In the Bremo case, the arsenic threshold is a bit higher, 530 milligrams per liter, according to the draft permit. Meanwhile, the EPA’s arsenic limit to protect aquatic life is 150 milligrams per liter.
“Some treatment will be required, but not the level of treatment that should be required,” said Brad McLane, the SELC senior attorney working on the Bremo case. “If you can treat the waste in North Carolina, the wastewater down to 15 micrograms per liter, you can treat down to that level in Virginia too.”
The DEQ did not respond to questions as of publication. But according to the agency’s draft permit documentation, its staff believes the proposed limits in both cases won’t exacerbate current water quality. “Discharges from Bremo Power Station have been ongoing for over 50 years,” a DEQ document reads. “Dewatering discharge and the quality of the wastewaters to be discharged during this upcoming permit term are not expected to be significantly different from what was discharged historically at Bremo Power Station when it was actively burning coal.”
DEQ staff also said in documents that they lack the authority to “arbitrarily prescribe treatment technology requirements,” since not even the EPA came up with a rule when it was designing the coal ash pond mandate. So “while it may be possible to treat the effluent to drinking water quality, DEQ does not have the authority to impose this requirement on the permittee,” a DEQ response to public comments reads.

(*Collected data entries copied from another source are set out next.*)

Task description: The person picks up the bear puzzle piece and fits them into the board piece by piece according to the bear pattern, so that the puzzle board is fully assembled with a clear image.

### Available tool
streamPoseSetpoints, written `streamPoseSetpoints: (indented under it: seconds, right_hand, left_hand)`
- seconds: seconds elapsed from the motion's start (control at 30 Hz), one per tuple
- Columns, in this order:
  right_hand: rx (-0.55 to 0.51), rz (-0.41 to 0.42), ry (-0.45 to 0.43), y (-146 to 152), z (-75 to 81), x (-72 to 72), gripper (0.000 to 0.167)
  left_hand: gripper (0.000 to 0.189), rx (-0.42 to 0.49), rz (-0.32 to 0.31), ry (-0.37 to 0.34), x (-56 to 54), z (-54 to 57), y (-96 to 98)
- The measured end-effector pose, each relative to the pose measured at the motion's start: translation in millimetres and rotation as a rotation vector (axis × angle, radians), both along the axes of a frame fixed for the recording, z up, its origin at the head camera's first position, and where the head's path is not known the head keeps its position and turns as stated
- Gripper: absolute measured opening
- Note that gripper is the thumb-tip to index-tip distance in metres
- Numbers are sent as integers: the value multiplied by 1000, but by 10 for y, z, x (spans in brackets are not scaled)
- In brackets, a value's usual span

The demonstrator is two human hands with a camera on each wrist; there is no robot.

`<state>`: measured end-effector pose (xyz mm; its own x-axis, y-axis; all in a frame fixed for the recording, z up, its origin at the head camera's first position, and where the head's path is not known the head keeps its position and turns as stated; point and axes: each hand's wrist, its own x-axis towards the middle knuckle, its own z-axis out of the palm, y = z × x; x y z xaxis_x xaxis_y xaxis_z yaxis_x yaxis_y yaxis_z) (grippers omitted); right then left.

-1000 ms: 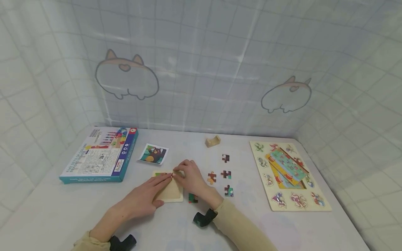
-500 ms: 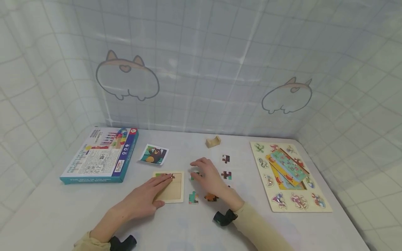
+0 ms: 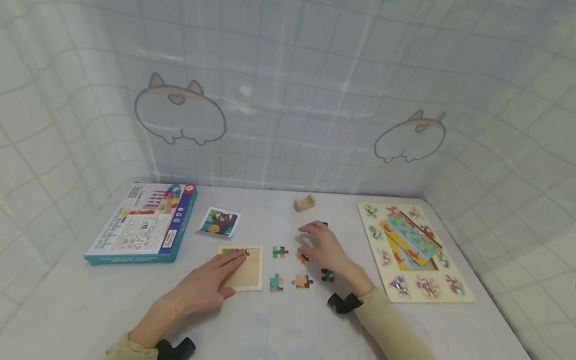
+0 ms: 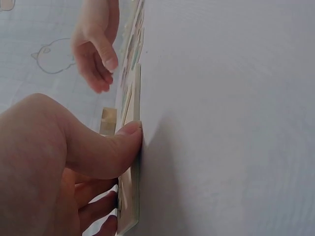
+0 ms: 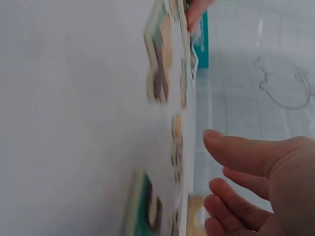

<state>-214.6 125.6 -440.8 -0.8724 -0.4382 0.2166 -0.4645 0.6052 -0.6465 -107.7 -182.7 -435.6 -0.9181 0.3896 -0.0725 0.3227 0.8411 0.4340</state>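
My left hand lies over the left part of a shallow wooden puzzle tray, fingers stretched across its upper side. In the left wrist view the thumb presses on the tray's near rim. Puzzle pieces in the tray's upper part show beside the fingertips, partly hidden under them. To the right, my right hand is raised over loose pieces, fingers loosely bent and holding nothing. A green piece, a teal one, an orange-brown one and a dark green one lie around it; others are partly hidden beneath it.
A bear picture card lies behind the tray, with a blue-edged box to its left. A small wooden block stands at the back. On the right lies an animal puzzle board with colourful cards on it.
My right hand has left the piece at the tray's upper edge and moved right, over the loose pieces. The left hand has stayed on the tray.
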Motion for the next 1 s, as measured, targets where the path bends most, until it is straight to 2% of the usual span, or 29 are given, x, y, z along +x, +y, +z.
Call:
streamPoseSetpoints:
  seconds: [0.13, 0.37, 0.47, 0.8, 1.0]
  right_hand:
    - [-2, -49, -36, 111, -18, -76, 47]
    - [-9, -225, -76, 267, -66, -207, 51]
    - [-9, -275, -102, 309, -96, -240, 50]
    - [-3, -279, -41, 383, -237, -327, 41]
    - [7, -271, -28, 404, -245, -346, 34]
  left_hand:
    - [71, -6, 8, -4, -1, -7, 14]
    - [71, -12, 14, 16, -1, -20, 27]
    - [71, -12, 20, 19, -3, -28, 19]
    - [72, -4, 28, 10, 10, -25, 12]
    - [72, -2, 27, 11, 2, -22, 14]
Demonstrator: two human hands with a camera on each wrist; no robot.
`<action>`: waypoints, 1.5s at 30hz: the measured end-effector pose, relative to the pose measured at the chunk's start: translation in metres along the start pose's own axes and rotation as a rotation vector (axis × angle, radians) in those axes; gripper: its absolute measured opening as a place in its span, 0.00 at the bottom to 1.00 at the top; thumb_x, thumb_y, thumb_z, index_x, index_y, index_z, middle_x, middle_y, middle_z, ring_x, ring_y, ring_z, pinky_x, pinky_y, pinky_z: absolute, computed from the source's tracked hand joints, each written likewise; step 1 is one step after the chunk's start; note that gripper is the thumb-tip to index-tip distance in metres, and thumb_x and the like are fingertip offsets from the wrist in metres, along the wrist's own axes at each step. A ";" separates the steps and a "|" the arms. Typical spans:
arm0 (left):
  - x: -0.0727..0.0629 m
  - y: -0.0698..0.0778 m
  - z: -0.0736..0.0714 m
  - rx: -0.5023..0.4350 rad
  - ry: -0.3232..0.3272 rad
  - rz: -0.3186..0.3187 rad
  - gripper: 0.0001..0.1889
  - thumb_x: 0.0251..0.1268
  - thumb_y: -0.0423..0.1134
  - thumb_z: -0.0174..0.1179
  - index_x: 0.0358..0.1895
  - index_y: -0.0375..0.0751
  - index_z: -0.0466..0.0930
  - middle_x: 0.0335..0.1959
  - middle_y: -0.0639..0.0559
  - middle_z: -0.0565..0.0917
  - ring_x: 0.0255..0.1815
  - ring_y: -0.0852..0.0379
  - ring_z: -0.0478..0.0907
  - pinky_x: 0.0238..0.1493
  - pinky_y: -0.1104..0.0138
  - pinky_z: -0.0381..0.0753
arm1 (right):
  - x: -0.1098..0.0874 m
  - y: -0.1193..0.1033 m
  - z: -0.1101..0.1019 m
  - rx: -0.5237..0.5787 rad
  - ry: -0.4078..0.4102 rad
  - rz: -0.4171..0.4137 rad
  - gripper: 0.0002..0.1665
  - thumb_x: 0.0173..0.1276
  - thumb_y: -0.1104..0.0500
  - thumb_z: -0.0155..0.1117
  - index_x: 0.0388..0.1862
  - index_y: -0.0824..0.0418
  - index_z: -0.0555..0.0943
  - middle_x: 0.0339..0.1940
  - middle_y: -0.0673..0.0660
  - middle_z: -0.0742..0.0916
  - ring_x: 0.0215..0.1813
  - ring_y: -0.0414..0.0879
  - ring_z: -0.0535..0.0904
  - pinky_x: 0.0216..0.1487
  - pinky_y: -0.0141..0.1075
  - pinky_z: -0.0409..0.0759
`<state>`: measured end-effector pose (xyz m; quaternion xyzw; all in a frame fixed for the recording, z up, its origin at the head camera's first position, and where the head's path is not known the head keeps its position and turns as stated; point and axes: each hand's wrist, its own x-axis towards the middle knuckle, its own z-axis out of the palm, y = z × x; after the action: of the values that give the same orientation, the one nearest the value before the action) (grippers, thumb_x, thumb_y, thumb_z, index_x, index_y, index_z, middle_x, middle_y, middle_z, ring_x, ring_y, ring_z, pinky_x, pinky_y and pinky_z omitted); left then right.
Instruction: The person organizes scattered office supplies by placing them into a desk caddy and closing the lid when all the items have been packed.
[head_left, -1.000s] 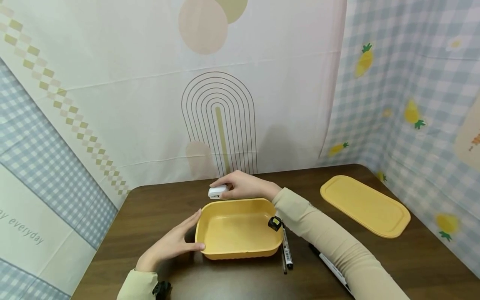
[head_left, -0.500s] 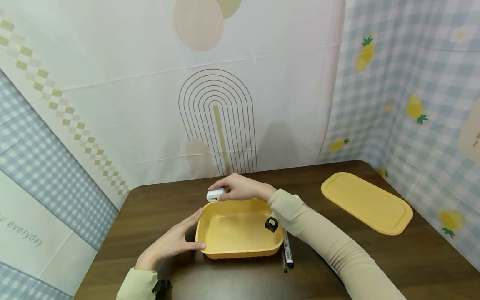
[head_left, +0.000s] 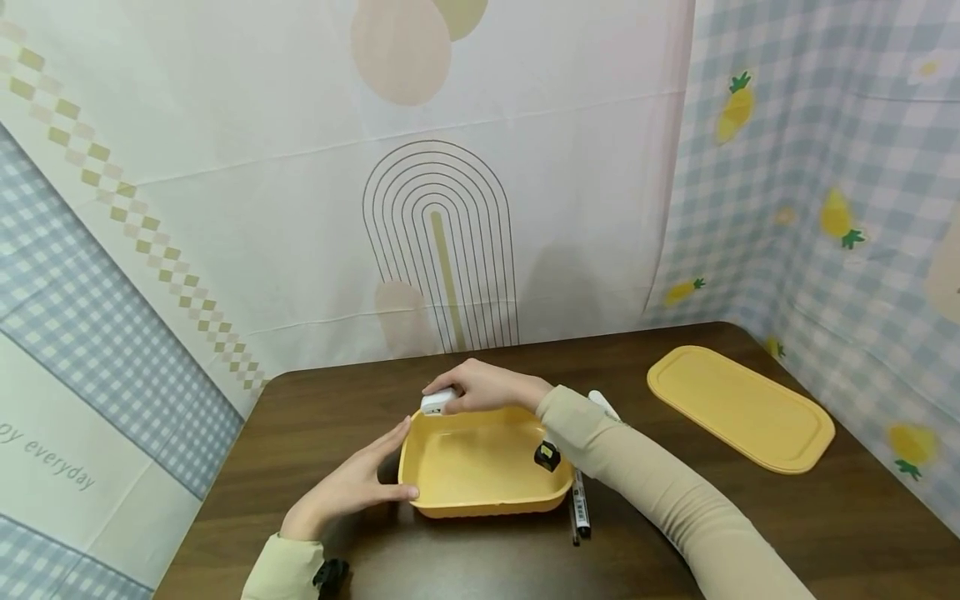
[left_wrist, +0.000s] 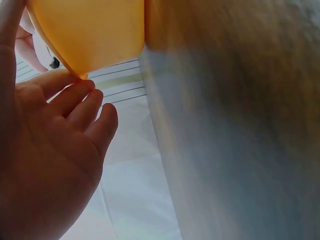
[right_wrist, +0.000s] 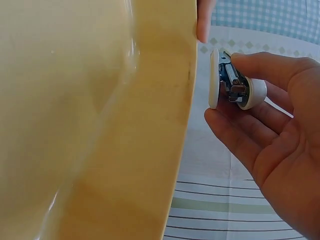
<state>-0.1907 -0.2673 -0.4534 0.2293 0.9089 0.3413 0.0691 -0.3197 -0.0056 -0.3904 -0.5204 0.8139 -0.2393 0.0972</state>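
Right hand (head_left: 486, 386) is gripping a rounded white plastic stapler (head_left: 437, 404), metal innards (right_wrist: 232, 82) showing only in wrist view, now sitting lower mid-frame.

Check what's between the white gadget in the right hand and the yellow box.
Right wrist view: bare gap between the white gadget and the yellow box; a fingertip of the other hand shows just above it in-frame.

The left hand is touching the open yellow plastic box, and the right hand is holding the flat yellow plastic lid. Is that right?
Not quite. The right hand holds a small white, rounded gadget with metal parts, as the right wrist view shows, not the lid. The left hand is touching the open yellow plastic box, as you said.
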 end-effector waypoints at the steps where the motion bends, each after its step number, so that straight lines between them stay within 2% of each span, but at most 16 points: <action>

SELC attorneys dispute that, and said they’ll likely appeal if the permits are approved.
It’s still unclear when Dominion will start dewatering the coal ash ponds if they get the water board’s blessing. The discharge would likely take several months. This process would moreover mark the beginning of capping and closing these coal ash ponds in place, which would require another permit and is equally controversial.
If so-called “cap in place” takes place, environmentalists say decades of the much more hazardous coal ash would be left in mostly unlined ponds in close proximity of water. “Capping in place is not going to be protective of water quality,” said Pat Calvert, Upper James Riverkeeper. “The only way to truly protect the river is to ensure that these unwanted ponds don’t leak. And the only way to do that is to excavate them and to move that ash to dry lined storage away from water bodies.”
But the cap in place fight has yet to officially begin. In the meantime, residents like the Barnetts plan to attend Thursday’s meeting as they brace for the possibility that millions of gallons of partly treated coal ash water will end up in their nearby creek. “I think it’s darn scary, I really do,” said Barnett. “That’s all we need, more dumping of stuff in the Potomac and Quantico Creek.”